■ Work task:
The exact lines from the start of the material below through the line holding "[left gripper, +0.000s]" are the answer; return those, pictures excluded.

--------------------------------------------------

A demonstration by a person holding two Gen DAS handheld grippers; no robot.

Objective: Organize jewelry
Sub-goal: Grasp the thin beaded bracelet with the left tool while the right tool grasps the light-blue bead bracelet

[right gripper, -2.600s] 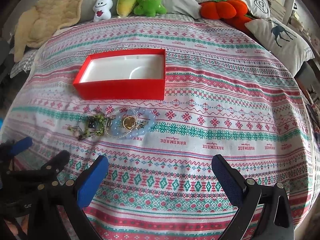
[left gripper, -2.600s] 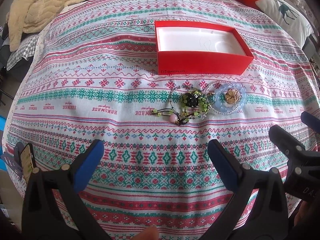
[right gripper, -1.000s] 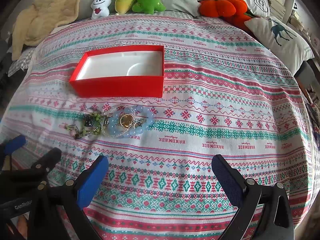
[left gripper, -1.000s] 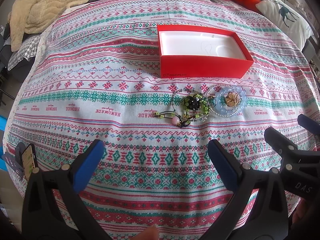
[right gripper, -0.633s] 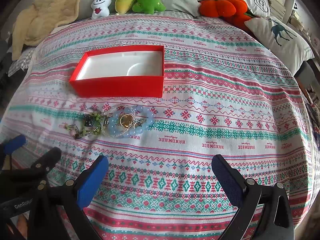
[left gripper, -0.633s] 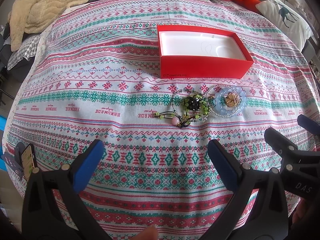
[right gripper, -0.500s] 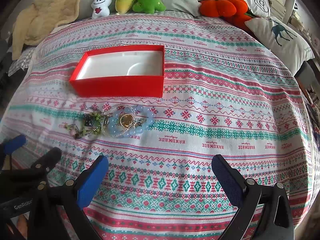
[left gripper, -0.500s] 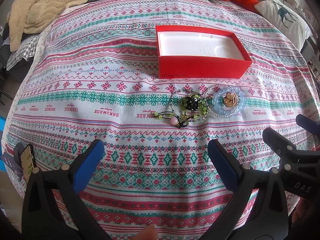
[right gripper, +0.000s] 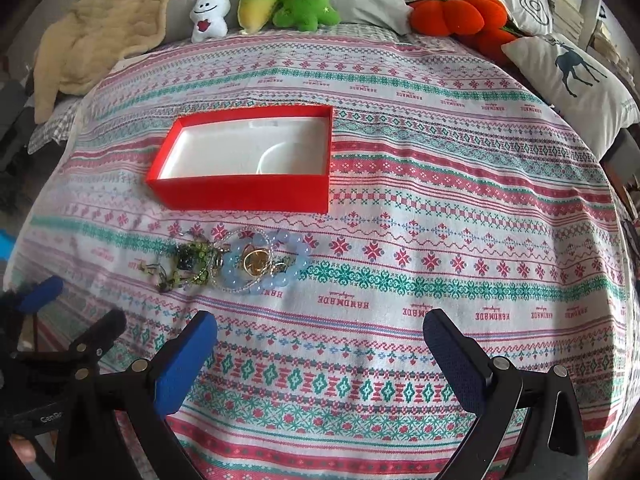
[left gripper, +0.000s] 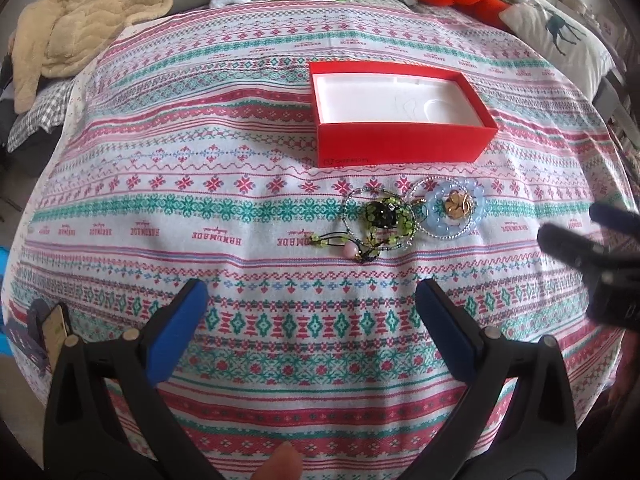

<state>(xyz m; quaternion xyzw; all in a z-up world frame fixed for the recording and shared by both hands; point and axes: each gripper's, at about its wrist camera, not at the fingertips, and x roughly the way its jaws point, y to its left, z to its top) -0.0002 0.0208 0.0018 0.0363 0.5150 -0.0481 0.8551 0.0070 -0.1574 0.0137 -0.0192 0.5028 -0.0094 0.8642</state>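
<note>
Jewelry pile (left gripper: 412,216) lies ahead of both spread tools, touching neither.

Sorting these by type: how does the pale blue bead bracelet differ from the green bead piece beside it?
The blue bracelet is a neat ring of large pale beads around a gold charm; the green piece is a tangle of small beads with loose dark cords. Both lie on the bedspread, touching, outside the red box.

My left gripper (left gripper: 310,306) and right gripper (right gripper: 320,334) are black plastic frames with silver screws and blue pads (left gripper: 176,330); white "GenRo" lettering marks one.
</note>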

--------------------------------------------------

■ Finished task:
A demonstration by a person holding two Gen DAS handheld grippers; no robot.

Objective: Organize jewelry
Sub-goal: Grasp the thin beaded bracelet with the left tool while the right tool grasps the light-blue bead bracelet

[right gripper, -2.600s] 
[left gripper, -2.600s] 
[right gripper, -1.000s] 
[left gripper, -1.000s] 
[right gripper, -0.633s] 
[left gripper, -0.633s] 
[right gripper, -0.500s] 
[left gripper, -0.500s] 
[right gripper, +0.000s] 
[left gripper, +0.000s] 

Now the answer is complete.